This year, Plant-for-the-Planet aims to restore two distinct forest communities with the help of some very special tree species. We want to more than double the diversity of native tree species we plant (over 20 in total) and develop more targeted species mixes for specific forest types across our planting sites. Both of these aims serve our mission to restore forest function and health across degraded forests in the region. Let me tell you about six of the species we will be planting this year.

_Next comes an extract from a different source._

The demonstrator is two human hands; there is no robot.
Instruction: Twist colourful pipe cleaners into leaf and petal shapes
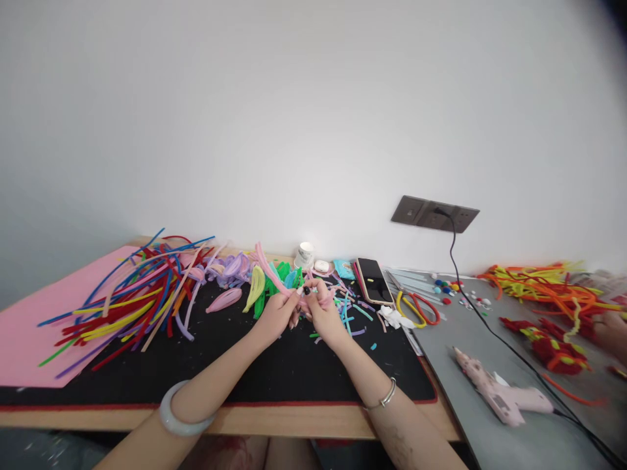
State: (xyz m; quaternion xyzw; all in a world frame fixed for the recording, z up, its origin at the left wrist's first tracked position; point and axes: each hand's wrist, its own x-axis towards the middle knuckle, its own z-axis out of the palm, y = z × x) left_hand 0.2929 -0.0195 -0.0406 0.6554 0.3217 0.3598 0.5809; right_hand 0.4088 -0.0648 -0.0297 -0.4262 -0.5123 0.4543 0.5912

A Lesson Learned – Three Flooding Specialists

After six hurricanes led to a very large flooding event in one of our sites (Las Americas 1) this past year, we used adaptive management and shifted our focus towards planting species that thrive in these seasonally flooded environments. These species will help us to better restore the Bajo inundable, a short (3-5 m), dense and periodically flooded tropical forest found in flat, poorly-drained zones known as akalché.

The hallmark species of this forest is Palo Tinto (Haematoxylon campechanum), which has an eye-catching wrinkled trunk –Sleepy Hollow vibe intensifies–. Additionally, the small-seeded, spiny Chukum (Havardia albicans) trees and spherical seeded Fierrillo (Caesalpinia versicaria) trees with their dark wine-red pods grow happily in open degraded periodically flooded areas.

Braving The Sun – Three Pioneer Species

Chaká, Jabín and Tsalam. These species make up the post disturbance communities of seasonal rainforests (selva mediana), a medium height (15-20 m) forest that grows on hill slopes. A good proportion of this forest’s tree species are deciduous, which means they drop their foliage during the long hot dry season. Some of them flower spectacularly during this leafless period.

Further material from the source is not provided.